I'm still not gonna buy the set, just wondering.


----------



## copperhead71 (Aug 2, 2007)

1976Cordoba said:


> How bad does the track melt with these tires.
> 
> I'm still not gonna buy the set, just wondering.


That track with cars cost 12.99 at a&p in ny.


----------



## slotrod (May 21, 2007)

This set has been around for the last 3 years. Here are the cars


----------



## roadrner (Jul 21, 1999)

copperhead71 said:


> That track with cars cost 12.99 at a&p in ny.


 
Not bad for two cars. :devil: rr


----------



## sjracer (May 25, 2008)

Is there anything special about the cars? I.e do they light up? Do the overhead lights work on the police car.


----------



## Im Paul (Nov 3, 2008)

slotrod said:


> This set has been around for the last 3 years. Here are the cars


heres a better question,why would mattel mass produce a car when tyco did it in the late 70's-the early 80's?


----------



## GoodwrenchIntim (Feb 22, 2005)

cause mattel sucks an dont care about slotcars, They got barbies to sell


----------



## Im Paul (Nov 3, 2008)

yeah goodwrench your right buddy.we should file a complaint to mattel.maybe they will wake up.

it really upsets me to see a good company (tyco) go down a turd creek because of lack of quality.they got the tech to persue what tyco left off.they should use it.

as you can tell im a serious tyco collector,at heart.


----------



## GoodwrenchIntim (Feb 22, 2005)

Im Paul said:


> as you can tell im a serious tyco collector,at heart.


Ditto!!!!


----------



## Grandcheapskate (Jan 5, 2006)

1976Cordoba said:


> How bad does the track melt with these tires.
> 
> I'm still not gonna buy the set, just wondering.

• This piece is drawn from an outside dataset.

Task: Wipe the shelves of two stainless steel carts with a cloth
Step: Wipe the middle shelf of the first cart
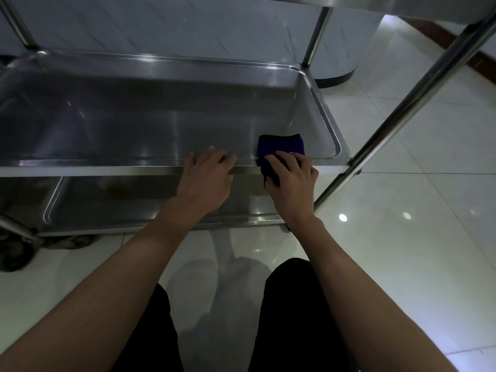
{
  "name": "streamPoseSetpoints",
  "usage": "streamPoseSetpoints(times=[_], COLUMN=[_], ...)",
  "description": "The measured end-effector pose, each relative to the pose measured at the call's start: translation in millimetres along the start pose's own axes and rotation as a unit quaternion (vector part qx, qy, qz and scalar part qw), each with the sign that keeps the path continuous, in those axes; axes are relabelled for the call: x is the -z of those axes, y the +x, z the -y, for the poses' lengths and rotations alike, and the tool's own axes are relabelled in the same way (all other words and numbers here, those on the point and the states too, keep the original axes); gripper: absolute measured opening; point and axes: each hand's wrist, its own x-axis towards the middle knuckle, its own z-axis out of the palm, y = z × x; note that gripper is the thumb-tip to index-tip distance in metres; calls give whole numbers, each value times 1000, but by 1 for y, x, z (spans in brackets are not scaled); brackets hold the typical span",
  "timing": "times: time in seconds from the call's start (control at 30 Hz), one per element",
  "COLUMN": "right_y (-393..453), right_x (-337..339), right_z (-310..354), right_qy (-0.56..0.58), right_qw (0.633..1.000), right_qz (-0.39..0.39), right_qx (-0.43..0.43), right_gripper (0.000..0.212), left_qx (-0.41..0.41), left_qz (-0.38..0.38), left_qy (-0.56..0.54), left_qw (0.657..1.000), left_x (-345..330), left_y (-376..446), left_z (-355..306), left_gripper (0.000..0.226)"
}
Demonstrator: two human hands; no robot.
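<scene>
Two hands are set at the middle shelf's (161,124) front rim. The left hand (206,178) is laid flat, fingers relaxed; at its 3 o'clock, the cloth (279,149) is gripped by the right hand (292,181) near the shelf's right edge.

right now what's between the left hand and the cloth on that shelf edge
Nothing: in the head view only a bare stretch of the shelf's front rim separates the left hand from the cloth.

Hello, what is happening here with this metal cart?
A person is wiping a stainless steel cart. The right hand holds a folded dark blue cloth at the front right corner of the middle shelf, partly over its front rim. The left hand rests beside it on that rim, fingers fairly straight. A lower shelf shows beneath, over a glossy tiled floor.
</scene>
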Motion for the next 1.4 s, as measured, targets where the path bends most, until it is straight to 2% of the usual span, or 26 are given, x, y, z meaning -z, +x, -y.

 If you set the car down on a piece of track and let it sit there for a few weeks, you will start to see the tires indent the track. They apparently do not melt plastic bags or baggies, so they can be safely stored. I wouldn't let them touch the body while in storage.

Joe


----------



## resinmonger (Mar 5, 2008)

Im Paul said:


> heres a better question,why would mattel mass produce a car when tyco did it in the late 70's-the early 80's?


They do it because they can. Mattel wouldn't put out a cheap set for $12.99 if there wasn't a market for it. Does the average consumer know a lot about slot cars? Probably not. So the set sells, kids get bored with it way fast and move on to something else. It must hurt the hobby in the long run by disenchanting kids who could become future slot heads. However, Mattel does not market slot cars as a hobby, they market slots as toys. This is bad for both slot heads like us and for potential slot heads who get el cheapo sets.


----------



## LeeRoy98 (Jul 8, 2005)

*Pix*

Cars:









Chassis: (new car with silicone rears on the left)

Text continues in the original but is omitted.